The keyboard and mouse setup has been the primary way to control games on the PC for a while now; yet, there has been a recent trend where newer games can also be played with a controller. This allows those who want that same experience they get on a console with the often superior graphics and performance found only on the PC. Furthermore, the Steam controller seems to be following this transition, though changing it up a bit. Ultimately, it’s not the traditional controller we’ve always known, and on Friday, we got to see it in action for the first time.
Announced on their community page, Valve shared a link to a Youtube video titled, “Steam Controller Demonstration.” In the video’s description, they specify it as “a quick look at some games being played with the prototype version of the Steam Controller.” The games played are Portal 2, Civilization 5, Counter-Strike, and Papers, Please respectively. The video runs at four minutes and twenty six seconds with a voice-over from Valve engineer Jeff Bellinghausen, which leads the viewer through what’s seen on the screen. It consists of a picture in picture with the controller being handled in the smaller screen in the bottom left hand corner and the gameplay footage taking up the larger background.

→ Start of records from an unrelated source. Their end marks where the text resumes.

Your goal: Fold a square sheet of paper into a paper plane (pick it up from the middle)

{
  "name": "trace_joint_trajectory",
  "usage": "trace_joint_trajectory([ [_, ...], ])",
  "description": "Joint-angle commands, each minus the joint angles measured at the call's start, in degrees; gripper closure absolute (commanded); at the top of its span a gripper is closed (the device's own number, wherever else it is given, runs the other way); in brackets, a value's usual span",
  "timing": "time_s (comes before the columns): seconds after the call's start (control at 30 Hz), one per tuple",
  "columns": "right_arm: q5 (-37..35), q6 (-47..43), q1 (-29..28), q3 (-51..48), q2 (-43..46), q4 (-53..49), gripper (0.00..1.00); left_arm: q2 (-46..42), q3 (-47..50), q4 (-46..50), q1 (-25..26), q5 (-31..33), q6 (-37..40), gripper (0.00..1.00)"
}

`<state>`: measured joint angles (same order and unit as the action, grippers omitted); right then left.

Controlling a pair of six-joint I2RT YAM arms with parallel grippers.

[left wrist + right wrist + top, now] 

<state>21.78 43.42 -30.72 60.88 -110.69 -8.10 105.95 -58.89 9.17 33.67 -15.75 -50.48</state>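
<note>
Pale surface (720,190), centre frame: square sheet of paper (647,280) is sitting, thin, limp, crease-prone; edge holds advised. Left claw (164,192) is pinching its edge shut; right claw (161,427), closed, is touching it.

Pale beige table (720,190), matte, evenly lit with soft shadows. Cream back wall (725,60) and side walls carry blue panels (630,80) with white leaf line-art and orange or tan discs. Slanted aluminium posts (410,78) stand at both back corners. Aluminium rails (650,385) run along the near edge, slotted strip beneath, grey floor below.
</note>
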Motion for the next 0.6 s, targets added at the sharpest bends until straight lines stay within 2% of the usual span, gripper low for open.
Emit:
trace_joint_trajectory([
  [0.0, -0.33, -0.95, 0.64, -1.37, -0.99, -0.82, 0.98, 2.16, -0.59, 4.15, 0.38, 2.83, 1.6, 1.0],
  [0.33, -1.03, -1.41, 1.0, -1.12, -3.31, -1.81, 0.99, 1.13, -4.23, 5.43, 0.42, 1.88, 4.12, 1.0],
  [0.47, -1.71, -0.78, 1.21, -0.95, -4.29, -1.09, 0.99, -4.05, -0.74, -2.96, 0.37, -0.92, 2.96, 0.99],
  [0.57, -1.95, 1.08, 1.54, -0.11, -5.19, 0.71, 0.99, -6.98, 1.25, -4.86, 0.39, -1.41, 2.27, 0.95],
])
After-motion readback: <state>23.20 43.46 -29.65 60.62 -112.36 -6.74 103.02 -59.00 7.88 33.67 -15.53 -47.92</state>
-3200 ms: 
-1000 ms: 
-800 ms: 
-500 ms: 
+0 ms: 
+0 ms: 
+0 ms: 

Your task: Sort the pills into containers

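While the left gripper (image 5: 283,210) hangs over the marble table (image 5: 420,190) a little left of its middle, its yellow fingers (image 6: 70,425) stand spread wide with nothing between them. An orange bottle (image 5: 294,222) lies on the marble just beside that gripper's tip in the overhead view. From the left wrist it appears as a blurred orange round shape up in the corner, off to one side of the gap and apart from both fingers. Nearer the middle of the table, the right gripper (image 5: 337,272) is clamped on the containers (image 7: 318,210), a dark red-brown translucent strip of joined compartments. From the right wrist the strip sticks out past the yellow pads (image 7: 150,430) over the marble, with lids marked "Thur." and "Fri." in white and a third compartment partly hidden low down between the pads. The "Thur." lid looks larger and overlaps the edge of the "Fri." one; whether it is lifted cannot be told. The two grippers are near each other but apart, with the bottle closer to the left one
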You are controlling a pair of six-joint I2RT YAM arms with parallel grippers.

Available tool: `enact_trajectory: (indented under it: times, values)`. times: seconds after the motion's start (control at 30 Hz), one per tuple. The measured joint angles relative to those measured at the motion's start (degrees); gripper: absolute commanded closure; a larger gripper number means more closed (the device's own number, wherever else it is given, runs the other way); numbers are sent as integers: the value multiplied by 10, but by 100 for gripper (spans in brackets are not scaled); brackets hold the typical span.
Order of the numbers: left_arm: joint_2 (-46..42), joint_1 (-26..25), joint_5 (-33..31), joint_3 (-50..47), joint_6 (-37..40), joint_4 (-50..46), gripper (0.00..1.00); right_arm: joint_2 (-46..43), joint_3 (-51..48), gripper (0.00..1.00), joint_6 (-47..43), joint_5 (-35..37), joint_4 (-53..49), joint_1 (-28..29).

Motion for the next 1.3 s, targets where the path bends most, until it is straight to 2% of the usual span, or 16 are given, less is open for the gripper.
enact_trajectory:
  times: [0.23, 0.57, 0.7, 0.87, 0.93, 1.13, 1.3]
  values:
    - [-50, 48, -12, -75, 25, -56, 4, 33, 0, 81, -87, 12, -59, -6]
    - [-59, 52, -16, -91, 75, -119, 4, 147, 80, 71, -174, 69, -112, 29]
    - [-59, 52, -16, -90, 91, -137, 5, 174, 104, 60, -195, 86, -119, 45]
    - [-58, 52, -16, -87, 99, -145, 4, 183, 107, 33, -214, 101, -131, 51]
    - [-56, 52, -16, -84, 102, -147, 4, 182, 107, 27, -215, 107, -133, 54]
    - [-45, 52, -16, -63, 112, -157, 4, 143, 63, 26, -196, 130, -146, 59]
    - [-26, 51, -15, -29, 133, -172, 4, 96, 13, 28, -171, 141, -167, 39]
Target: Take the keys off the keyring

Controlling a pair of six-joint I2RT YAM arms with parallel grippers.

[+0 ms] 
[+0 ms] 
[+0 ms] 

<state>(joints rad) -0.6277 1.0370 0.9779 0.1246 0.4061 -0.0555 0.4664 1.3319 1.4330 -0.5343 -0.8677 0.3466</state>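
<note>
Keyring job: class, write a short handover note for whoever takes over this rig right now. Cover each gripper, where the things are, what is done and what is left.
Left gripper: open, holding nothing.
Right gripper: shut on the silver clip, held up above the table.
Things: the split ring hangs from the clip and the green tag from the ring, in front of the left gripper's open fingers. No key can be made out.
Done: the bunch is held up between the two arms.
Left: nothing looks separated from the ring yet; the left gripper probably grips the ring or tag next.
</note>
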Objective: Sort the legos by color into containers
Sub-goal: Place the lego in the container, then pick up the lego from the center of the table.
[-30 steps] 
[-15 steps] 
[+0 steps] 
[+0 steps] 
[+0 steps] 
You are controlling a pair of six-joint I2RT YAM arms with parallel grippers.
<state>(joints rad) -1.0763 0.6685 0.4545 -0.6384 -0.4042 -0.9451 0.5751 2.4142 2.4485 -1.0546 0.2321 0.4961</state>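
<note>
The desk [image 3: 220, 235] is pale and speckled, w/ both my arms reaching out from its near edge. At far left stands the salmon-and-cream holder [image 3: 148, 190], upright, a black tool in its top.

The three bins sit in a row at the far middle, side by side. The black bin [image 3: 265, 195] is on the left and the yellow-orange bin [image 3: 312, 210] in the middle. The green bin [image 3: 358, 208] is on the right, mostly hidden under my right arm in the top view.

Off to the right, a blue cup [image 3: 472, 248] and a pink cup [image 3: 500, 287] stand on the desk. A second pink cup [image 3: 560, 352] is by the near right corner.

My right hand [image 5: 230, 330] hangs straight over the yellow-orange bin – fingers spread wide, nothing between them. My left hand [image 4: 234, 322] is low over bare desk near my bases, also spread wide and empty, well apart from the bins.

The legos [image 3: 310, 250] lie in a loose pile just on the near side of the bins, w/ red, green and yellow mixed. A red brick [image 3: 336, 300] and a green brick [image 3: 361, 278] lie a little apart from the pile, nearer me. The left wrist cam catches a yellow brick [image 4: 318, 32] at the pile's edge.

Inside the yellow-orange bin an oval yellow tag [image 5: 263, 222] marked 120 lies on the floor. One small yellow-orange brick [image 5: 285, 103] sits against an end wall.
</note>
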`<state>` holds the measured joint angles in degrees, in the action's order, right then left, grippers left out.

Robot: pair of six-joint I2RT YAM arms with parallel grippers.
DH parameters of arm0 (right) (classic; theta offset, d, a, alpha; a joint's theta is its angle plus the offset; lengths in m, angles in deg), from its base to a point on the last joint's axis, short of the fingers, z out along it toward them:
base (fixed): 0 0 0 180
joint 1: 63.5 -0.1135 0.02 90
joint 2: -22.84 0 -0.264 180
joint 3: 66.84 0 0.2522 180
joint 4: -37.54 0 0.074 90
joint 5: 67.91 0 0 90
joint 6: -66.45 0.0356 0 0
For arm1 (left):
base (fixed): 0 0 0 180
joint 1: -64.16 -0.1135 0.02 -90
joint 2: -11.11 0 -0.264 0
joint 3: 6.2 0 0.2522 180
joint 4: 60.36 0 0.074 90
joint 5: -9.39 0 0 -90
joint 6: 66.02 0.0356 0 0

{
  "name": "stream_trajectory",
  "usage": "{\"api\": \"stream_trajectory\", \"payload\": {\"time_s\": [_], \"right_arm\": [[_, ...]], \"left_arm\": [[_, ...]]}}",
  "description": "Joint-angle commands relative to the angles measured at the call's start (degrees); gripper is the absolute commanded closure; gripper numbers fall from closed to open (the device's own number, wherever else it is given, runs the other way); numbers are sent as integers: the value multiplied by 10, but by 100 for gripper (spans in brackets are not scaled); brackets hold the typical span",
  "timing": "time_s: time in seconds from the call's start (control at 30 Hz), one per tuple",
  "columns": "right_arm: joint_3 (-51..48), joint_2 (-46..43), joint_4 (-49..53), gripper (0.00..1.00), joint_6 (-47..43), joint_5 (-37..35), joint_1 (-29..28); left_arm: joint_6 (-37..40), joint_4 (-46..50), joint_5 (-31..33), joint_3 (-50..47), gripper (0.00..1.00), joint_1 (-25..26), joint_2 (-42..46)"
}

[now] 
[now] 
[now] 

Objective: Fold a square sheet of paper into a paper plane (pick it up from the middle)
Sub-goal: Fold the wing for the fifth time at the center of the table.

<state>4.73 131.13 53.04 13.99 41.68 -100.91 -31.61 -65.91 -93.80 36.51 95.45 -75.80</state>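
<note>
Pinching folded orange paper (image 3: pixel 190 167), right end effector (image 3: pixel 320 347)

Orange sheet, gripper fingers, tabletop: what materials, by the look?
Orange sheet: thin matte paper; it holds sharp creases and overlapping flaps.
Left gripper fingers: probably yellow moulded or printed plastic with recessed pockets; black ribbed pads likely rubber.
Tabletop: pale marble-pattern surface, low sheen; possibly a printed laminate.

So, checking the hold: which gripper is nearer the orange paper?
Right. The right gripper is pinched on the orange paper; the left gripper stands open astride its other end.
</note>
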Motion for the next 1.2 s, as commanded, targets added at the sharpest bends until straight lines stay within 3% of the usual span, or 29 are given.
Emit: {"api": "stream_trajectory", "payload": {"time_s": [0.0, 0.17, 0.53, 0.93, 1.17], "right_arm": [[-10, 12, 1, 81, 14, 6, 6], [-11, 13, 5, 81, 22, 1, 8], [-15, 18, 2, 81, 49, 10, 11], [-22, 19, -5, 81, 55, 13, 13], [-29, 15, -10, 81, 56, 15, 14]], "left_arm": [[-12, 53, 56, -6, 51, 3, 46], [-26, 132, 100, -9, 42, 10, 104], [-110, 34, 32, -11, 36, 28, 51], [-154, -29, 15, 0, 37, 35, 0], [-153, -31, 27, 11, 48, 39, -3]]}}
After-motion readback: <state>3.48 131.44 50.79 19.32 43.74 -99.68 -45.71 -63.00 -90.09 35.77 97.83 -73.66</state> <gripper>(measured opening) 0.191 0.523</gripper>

In the video, we see how the controller handles without thumb sticks, as the thumbs are instead placed on trackpads found on each side of the controller. Jeff explains that these can be configured independently to fit the style of play within each game. The controls seem to work quite well in Portal 2 with the unmodified mouse and keyboard configuration. The left trackpad acts like a D-pad, and the right trackpad acts as a mouse for “one-to-one” looking around, allowing the game to be controlled effortlessly. Like Portal 2, Counter-Strike, the third game in the video, looks pretty fluid for the most part, and Jeff mentions that with the controller you can play first person shooters without auto-aim turned on. The final game in the video, Papers, Please, a mouse pointing game, also controls quite well since the left trackpad can be used to help move the mouse with appropriate precision across longer distances on the screen. The only game in the video that did not seem to work quite as well was Civilization 5, a real-time strategy game. It is less smooth and natural because of the constant swiping with the right trackpad, which acts as a “one-to-one” mouse pointer, showing that some things will still need to be tweaked to make it just right. Still, the game is definitely playable.
Overall, this video definitely helps to get a feel for what each game is going to be like with these non-traditional trackpads. We also see that some games work better than others at this stage. While it’s not perfect, this is just a prototype, and it’s great to finally see how games will be played with this controller. There will be more demonstrations to follow this one, and future videos will show games from other developers as well. If you have any questions about what is seen in the video or want to see certain games played with the controller, Jeff tells viewers to post in the video’s comment section.